Exercise brief => The whole listing is to be restated word for word with no images.

Stored data =>
>>>>

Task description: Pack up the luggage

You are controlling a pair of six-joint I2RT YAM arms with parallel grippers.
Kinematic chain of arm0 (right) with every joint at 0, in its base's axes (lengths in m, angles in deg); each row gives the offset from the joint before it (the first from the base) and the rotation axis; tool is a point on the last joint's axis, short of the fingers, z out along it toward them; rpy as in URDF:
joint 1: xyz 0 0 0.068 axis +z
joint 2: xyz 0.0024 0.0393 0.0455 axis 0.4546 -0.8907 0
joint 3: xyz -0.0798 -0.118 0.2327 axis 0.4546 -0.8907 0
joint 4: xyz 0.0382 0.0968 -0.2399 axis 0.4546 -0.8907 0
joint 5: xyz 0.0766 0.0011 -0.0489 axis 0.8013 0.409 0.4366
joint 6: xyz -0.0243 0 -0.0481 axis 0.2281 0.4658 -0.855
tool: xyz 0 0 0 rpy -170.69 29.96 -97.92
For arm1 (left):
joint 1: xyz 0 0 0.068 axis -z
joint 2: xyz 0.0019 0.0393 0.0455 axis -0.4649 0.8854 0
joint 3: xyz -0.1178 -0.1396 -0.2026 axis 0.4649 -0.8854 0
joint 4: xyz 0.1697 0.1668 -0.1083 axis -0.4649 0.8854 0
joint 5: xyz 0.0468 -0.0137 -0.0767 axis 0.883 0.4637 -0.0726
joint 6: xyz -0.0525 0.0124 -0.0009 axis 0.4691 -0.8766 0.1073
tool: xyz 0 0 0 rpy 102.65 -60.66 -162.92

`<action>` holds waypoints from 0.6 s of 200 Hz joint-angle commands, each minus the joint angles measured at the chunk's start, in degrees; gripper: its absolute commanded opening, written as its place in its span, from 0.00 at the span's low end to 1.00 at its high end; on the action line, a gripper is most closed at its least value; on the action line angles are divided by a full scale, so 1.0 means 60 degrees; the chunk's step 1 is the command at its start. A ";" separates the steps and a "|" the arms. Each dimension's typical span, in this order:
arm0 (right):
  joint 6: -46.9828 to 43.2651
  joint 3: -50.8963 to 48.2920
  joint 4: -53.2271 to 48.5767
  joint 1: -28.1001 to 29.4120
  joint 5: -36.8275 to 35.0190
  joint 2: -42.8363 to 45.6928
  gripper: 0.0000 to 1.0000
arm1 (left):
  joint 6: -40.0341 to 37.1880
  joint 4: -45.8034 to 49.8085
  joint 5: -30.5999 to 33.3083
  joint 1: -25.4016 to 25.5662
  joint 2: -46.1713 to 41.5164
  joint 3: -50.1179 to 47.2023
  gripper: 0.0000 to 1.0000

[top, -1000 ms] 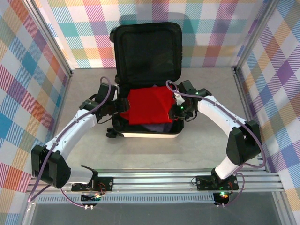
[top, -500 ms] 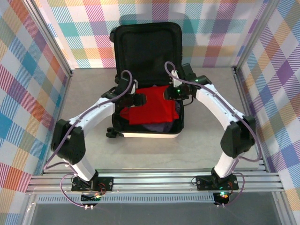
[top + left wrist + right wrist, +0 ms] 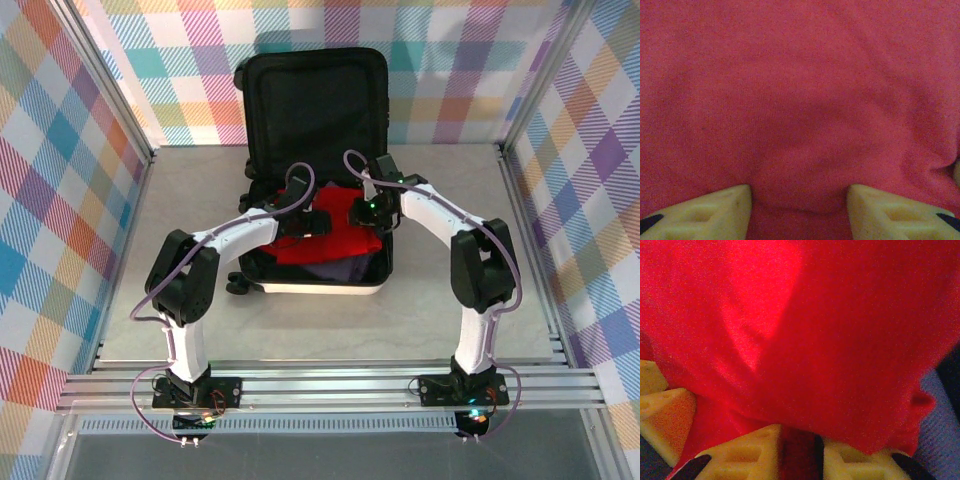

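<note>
The luggage [image 3: 322, 289], a white-shelled suitcase, lies open on the table with its black-lined lid [image 3: 315, 100] standing upright at the back. A red cloth [image 3: 338, 243] lies in its base on top of a purple cloth [image 3: 340, 272]. My left gripper [image 3: 316, 222] presses down on the red cloth [image 3: 800, 100], jaws open, with fabric bulging between the fingertips [image 3: 735, 202]. My right gripper [image 3: 363, 212] is close beside it at the cloth's back right. Its jaws [image 3: 799, 452] stand narrow, with a fold of red cloth [image 3: 840, 340] pinched in the gap.
The suitcase's black wheel [image 3: 238, 287] sticks out at its front left. Aluminium frame posts and plaid walls close in the table on three sides. Grey tabletop [image 3: 180, 260] lies open left, right and in front of the suitcase.
Both arms have swung inward over the suitcase and the grippers now meet on the red cloth's back part. The right jaws have narrowed onto the fabric. The red cloth looks more bunched.
</note>
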 commanded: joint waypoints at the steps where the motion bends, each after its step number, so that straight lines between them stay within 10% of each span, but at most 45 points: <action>1: 0.0465 -0.0809 -0.0053 -0.0149 0.0027 -0.0692 0.26 | 0.0301 0.0513 0.0436 0.0086 0.0572 0.0024 0.53; 120: -0.0783 0.0821 -0.1338 -0.0302 -0.0055 0.1090 0.38 | -0.0606 0.1109 0.0605 0.0170 -0.1067 0.0720 0.57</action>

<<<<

Your response =>
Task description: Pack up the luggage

You are controlling a pair of six-joint I2RT YAM arms with parallel grippers.
Kinematic chain of arm0 (right) with every joint at 0, in its base's axes (lengths in m, angles in deg); each row gives the offset from the joint before it (the first from the base) and the rotation axis; tool is a point on the last joint's axis, short of the fingers, z out along it toward them; rpy as in URDF:
joint 1: xyz 0 0 0.068 axis +z
joint 2: xyz 0.0024 0.0393 0.0455 axis 0.4546 -0.8907 0
joint 3: xyz -0.0798 -0.118 0.2327 axis 0.4546 -0.8907 0
joint 4: xyz 0.0382 0.0968 -0.2399 axis 0.4546 -0.8907 0
joint 5: xyz 0.0766 0.0011 -0.0489 axis 0.8013 0.409 0.4366
joint 6: xyz -0.0243 0 -0.0481 axis 0.2281 0.4658 -0.855
tool: xyz 0 0 0 rpy -170.69 29.96 -97.92
For arm1 (left):
joint 1: xyz 0 0 0.068 axis -z
joint 2: xyz 0.0019 0.0393 0.0455 axis -0.4649 0.8854 0
joint 3: xyz -0.1178 -0.1396 -0.2026 axis 0.4649 -0.8854 0
joint 4: xyz 0.1697 0.1668 -0.1083 axis -0.4649 0.8854 0
joint 5: xyz 0.0468 -0.0137 -0.0767 axis 0.883 0.4637 -0.0726
joint 6: xyz -0.0525 0.0124 -0.0009 axis 0.4691 -0.8766 0.1073
tool: xyz 0 0 0 rpy 102.65 -60.66 -162.92

`<action>` holds waypoints from 0.6 s of 200 Hz joint-angle commands, each minus the joint angles measured at the chunk's start, in degrees; gripper: its absolute commanded opening, written as its place in its span, from 0.00 at the span's low end to 1.00 at its high end; on the action line, a gripper is most closed at its least value; on the action line angles are divided by a full scale, so 1.0 means 60 degrees; the chunk's step 1 is the command at its start. A ";" separates the steps and a "|" the arms. Each dimension's typical span, in this order:
arm0 (right):
  joint 6: -46.9828 to 43.2651
  joint 3: -50.8963 to 48.2920
  joint 4: -53.2271 to 48.5767
  joint 1: -28.1001 to 29.4120
  joint 5: -36.8275 to 35.0190
  joint 2: -42.8363 to 45.6928
  gripper: 0.0000 to 1.0000
arm1 (left):
  joint 6: -40.0341 to 37.1880
  joint 4: -45.8034 to 49.8085
  joint 5: -30.5999 to 33.3083
  joint 1: -25.4016 to 25.5662
  joint 2: -46.1713 to 41.5164
  joint 3: -50.1179 to 47.2023
  gripper: 0.0000 to 1.0000

[top, -1000 ms] 
[top, -500 ms] 
[top + left wrist + right wrist, +0 ms] 

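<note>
The luggage [image 3: 322, 289], a white-shelled suitcase, lies open on the table with its black-lined lid [image 3: 315, 100] standing upright at the back. A red cloth [image 3: 338, 243] lies in its base on top of a purple cloth [image 3: 340, 272]. My left gripper [image 3: 316, 222] presses down on the red cloth [image 3: 800, 100], jaws open, with fabric bulging between the fingertips [image 3: 735, 202]. My right gripper [image 3: 363, 212] is close beside it at the cloth's back right. Its jaws [image 3: 799, 452] stand narrow, with a fold of red cloth [image 3: 840, 340] pinched in the gap.
The suitcase's black wheel [image 3: 238, 287] sticks out at its front left. Aluminium frame posts and plaid walls close in the table on three sides. Grey tabletop [image 3: 180, 260] lies open left, right and in front of the suitcase.
Both arms have swung inward over the suitcase and the grippers now meet on the red cloth's back part. The right jaws have narrowed onto the fabric. The red cloth looks more bunched.
</note>
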 commanded: joint waypoints at the steps where the motion bends, each after its step number, so that straight lines between them stay within 10% of each span, but at most 45 points: <action>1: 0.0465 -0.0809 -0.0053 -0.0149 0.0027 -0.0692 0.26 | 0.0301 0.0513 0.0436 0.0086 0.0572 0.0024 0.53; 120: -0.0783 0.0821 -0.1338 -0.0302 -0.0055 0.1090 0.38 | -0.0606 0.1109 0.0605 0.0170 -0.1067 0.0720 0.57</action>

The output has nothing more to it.